The banks in the lower park have been mowed and cleared of all streamside vegetation in most of the water from the FFO section down to 15th street. It has been going on for several years and I know why, and there is little that can be done, but it is sad that the stream seems nearly devoid of any wild browns anymore.

I know the naysayers are typing now and stating they are there I am just not seeing them. Trust me. it seems as if they have been wiped out completely.

I keep going back a few times in the summer hoping for change, but it is getting worse.

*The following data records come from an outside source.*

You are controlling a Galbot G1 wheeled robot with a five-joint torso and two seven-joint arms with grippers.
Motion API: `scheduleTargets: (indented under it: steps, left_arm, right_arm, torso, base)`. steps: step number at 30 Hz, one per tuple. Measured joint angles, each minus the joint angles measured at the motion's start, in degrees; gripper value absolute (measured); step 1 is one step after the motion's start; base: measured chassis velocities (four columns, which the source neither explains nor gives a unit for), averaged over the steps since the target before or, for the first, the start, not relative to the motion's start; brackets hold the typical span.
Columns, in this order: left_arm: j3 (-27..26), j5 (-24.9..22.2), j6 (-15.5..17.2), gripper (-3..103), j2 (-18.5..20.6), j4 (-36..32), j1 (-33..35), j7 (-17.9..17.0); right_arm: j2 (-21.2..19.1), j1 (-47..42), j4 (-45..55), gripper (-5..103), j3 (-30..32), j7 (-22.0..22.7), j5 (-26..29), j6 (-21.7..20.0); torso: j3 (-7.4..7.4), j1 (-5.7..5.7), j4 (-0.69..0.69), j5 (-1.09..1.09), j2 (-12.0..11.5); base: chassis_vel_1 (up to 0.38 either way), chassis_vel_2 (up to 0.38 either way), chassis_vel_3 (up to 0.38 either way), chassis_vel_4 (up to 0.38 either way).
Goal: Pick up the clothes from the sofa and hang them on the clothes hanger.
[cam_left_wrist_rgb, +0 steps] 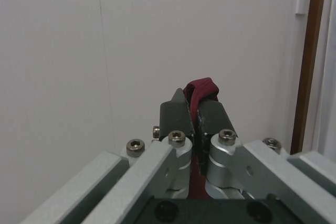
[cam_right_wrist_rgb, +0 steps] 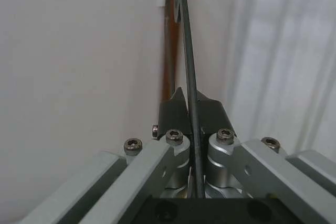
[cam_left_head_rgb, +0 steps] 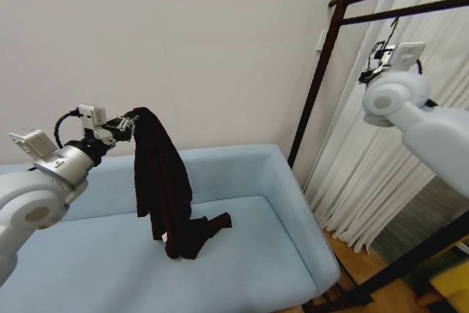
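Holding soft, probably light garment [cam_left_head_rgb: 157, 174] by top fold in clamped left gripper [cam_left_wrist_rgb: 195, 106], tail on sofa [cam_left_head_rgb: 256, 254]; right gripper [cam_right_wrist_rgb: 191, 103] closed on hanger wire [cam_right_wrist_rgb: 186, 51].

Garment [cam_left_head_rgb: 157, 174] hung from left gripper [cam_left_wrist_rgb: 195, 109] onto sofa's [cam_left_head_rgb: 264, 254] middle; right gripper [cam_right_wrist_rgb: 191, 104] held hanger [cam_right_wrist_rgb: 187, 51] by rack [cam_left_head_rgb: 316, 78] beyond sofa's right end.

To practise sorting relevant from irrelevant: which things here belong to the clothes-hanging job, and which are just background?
Job: dark red garment, sofa, hanger, clothes rack, left end effector, right end effector.
Background: curtain, wall.
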Motion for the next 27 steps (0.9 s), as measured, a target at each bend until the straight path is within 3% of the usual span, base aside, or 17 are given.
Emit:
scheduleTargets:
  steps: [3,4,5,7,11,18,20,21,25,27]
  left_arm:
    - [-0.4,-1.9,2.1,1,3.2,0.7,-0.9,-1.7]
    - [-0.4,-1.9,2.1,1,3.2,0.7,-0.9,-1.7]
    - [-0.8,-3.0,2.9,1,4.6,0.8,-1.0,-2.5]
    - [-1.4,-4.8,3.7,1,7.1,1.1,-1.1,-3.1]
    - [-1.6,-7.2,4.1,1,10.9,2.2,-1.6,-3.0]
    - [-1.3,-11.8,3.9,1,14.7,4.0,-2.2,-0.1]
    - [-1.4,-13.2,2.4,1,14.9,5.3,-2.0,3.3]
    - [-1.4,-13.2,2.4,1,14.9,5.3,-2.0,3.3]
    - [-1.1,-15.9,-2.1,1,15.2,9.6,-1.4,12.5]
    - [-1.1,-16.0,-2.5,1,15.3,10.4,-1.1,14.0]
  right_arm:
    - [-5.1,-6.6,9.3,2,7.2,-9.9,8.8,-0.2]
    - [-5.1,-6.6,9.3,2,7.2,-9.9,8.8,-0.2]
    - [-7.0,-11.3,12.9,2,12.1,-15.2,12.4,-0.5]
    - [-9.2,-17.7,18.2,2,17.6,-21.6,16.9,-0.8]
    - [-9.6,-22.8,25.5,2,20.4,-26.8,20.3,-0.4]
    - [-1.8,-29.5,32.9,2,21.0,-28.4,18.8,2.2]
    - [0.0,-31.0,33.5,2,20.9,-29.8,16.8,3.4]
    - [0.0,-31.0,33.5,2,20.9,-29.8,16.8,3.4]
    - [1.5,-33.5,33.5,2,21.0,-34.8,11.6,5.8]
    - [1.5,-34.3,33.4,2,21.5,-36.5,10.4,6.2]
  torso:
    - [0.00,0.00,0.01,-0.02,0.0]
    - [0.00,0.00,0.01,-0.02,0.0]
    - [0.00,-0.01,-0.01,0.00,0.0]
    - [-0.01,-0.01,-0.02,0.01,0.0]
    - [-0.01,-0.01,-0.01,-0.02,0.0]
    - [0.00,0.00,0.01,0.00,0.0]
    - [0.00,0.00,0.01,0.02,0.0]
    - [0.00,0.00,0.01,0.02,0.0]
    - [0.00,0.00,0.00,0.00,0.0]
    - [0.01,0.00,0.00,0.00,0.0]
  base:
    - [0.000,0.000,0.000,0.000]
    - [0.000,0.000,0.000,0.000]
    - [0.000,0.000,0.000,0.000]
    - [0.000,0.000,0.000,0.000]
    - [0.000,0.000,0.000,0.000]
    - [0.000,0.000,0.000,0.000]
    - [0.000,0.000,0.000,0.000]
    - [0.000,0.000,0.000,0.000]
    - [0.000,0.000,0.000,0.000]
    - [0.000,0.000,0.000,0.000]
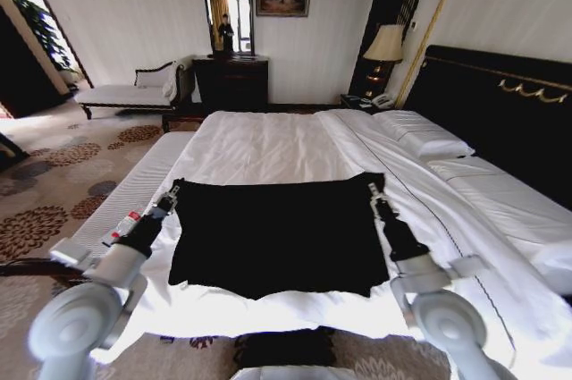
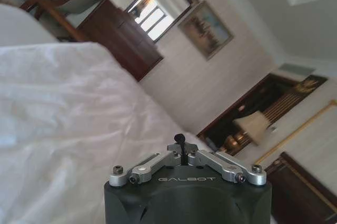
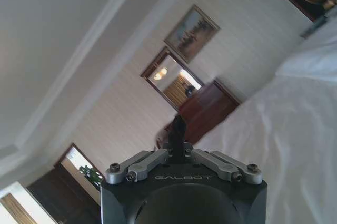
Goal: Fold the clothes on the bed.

If anyone would like to meet there and prove me wrong I would welcome the education. The water temps are good and I checked in several spots with springs and below confluences of other streams. The temps are fine. The silt is bad and very little structure or habitat left. The riparian buffers are gone. The steam vegetation is a distant memory. The fish have seemingly vanished too.
 
I was there on Friday nymphing pocket water before 8 AM and caught YOY and two 7-8 inchers in the Heritage section. A few, very few tricos, as you noted. The township was literally mowing the streamside vegetation, while a tree crew was following up behind, so you have a point about how it's managed. Also a few swimming dogs, which are my favorite for how stable the banks are after they carry a stick in and out all summer at the same spots.... I agree that it is full of mostly fat, stunted rainbows (and those massive goldens this spring). It makes me sad, but the little ones are coming from somewhere. Sorry no isolated pics of the fish, but the collages sort of tell the story, I guess.... I have not caught a wild fish along Krick Ln in 10 years, and I do fear the rest of the creek is going that way without some intervention.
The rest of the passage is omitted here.